Retype each line of the material below word for word; pictures stay out.
+++
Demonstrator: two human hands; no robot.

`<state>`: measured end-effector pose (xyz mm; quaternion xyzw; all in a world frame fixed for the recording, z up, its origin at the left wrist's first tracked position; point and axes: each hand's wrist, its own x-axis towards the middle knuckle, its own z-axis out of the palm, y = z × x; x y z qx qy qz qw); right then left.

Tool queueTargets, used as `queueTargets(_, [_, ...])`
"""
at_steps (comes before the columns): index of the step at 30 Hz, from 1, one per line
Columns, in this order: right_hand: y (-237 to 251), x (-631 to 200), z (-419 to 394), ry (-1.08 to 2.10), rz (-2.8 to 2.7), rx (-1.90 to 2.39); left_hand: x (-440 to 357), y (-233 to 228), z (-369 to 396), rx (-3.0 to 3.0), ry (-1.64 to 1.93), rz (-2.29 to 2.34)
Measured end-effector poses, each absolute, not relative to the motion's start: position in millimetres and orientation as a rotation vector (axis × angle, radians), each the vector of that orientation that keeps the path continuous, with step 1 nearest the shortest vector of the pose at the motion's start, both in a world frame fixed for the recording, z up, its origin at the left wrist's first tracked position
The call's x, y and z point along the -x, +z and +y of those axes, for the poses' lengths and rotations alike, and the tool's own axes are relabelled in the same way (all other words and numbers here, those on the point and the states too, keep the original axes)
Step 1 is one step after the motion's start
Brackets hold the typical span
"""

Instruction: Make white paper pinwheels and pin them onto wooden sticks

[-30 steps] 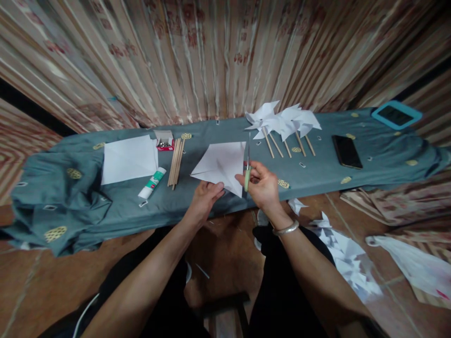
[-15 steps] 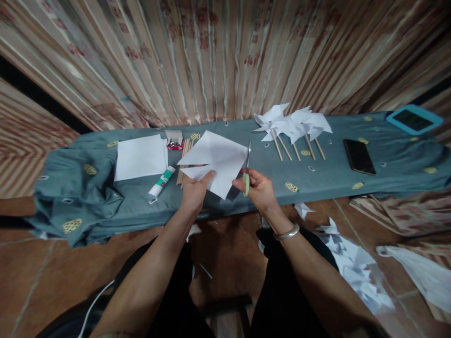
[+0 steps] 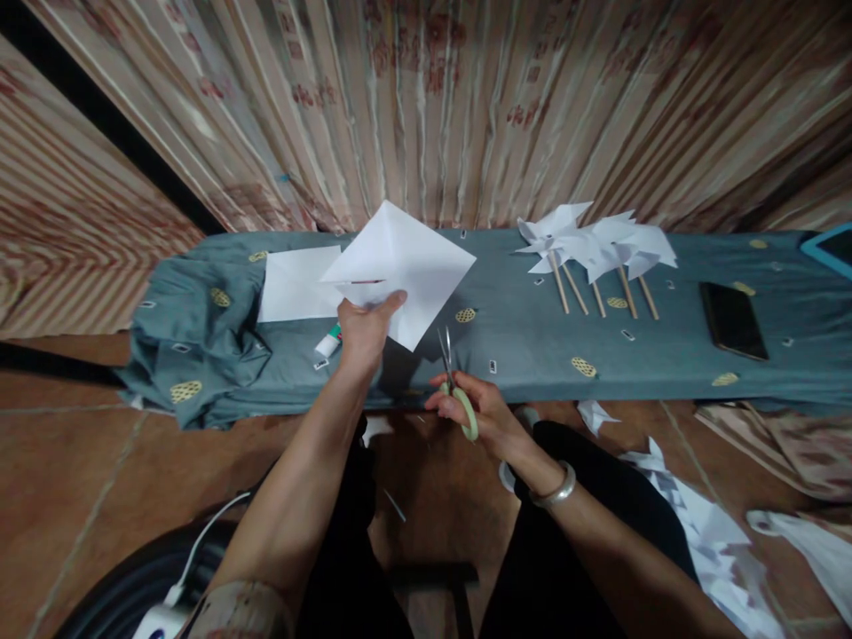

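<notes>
A: Paper, first: what is at risk at the left of the view?

B: White folded paper square [image 3: 399,266], held up off the grey patterned cloth-covered worktop [image 3: 532,337]. Left hand [image 3: 363,328] pinches only its lower edge, thumb on the near face, fingers behind. Judged risk: with so small a grip the sheet may sag or swing once a blade presses on it, so a cut could run off the crease.

A: And to the right of it?

B: Green-handled steel scissors [image 3: 454,386], gripped by the right hand [image 3: 483,417], fingers through the loops. Blades point up toward the sheet's lower corner; they look nearly together, though how far they part is too small to tell. The tips lie just below and right of the paper, not touching it, and near the left hand's fingers. Judged risk: a hasty stroke upward could nick that hand, or tear the corner instead of slicing it.

A: Where does the sheet sit relative to the cutting hand?

B: Above and to its left, across a short gap; the right hand hangs at the worktop's near edge.

A: Further right?

B: White paper pinwheels on wooden sticks [image 3: 599,253] lie on the cloth, well apart from both hands, with a black phone [image 3: 732,319] beyond them. Paper scraps [image 3: 692,524] litter the floor beside the person's right leg.
</notes>
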<state>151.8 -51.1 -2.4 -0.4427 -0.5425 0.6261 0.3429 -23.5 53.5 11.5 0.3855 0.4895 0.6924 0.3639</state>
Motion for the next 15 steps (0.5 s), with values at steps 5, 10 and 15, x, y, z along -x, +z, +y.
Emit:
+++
** TASK OUTPUT **
Demonstrator: two human hands; no robot.

`<state>`: measured end-effector pose (xyz mm; quaternion xyzw; all in a world frame fixed for the recording, z up, its origin at the left wrist's first tracked position; point and axes: each hand's wrist, its own x-axis towards the middle knuckle, its own z-axis out of the palm, y = z × x; x y z qx qy qz qw); right then left.

Tool queueTargets, used as `queueTargets(_, [_, ...])`
"""
at_steps (comes before the columns): index of the step at 30 Hz, from 1, one per line
Columns, in this order: right_hand: y (-237 to 251), x (-631 to 200), z (-419 to 394), ry (-1.08 to 2.10), rz (-2.8 to 2.7), rx (-1.90 to 2.39); left_hand: x (-440 to 357), y (-233 to 228), z (-369 to 396), rx (-3.0 to 3.0), ry (-1.64 to 1.93), rz (-2.29 to 2.34)
Measured end-effector poses, each absolute, not relative to the motion's start: position in millimetres and orientation as a rotation vector (axis × angle, radians), each the vector of that orientation that keeps the path continuous, with step 1 nearest the shortest vector of the pose at the motion's start, both in a world frame fixed for the recording, z up, its origin at the left wrist's first tracked position
The call's x, y and z point along the -x, +z and +y of those axes, for the poses' lengths and rotations alike, and the tool's own axes are relabelled in the same way (all other words and numbers here, those on the point and the states too, keep the original axes)
Step 1 is one step after the motion's start
Brackets hold the typical span
"""

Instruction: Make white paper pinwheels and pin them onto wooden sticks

[-30 steps] 
[-15 steps] 
[+0 steps] 

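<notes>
A: Paper, first: what is at risk at the left of the view?

B: White folded paper square [image 3: 399,266], held up off the grey patterned cloth-covered worktop [image 3: 532,337]. Left hand [image 3: 363,328] pinches only its lower edge, thumb on the near face, fingers behind. Judged risk: with so small a grip the sheet may sag or swing once a blade presses on it, so a cut could run off the crease.

A: And to the right of it?

B: Green-handled steel scissors [image 3: 454,386], gripped by the right hand [image 3: 483,417], fingers through the loops. Blades point up toward the sheet's lower corner; they look nearly together, though how far they part is too small to tell. The tips lie just below and right of the paper, not touching it, and near the left hand's fingers. Judged risk: a hasty stroke upward could nick that hand, or tear the corner instead of slicing it.

A: Where does the sheet sit relative to the cutting hand?

B: Above and to its left, across a short gap; the right hand hangs at the worktop's near edge.

A: Further right?

B: White paper pinwheels on wooden sticks [image 3: 599,253] lie on the cloth, well apart from both hands, with a black phone [image 3: 732,319] beyond them. Paper scraps [image 3: 692,524] litter the floor beside the person's right leg.
</notes>
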<state>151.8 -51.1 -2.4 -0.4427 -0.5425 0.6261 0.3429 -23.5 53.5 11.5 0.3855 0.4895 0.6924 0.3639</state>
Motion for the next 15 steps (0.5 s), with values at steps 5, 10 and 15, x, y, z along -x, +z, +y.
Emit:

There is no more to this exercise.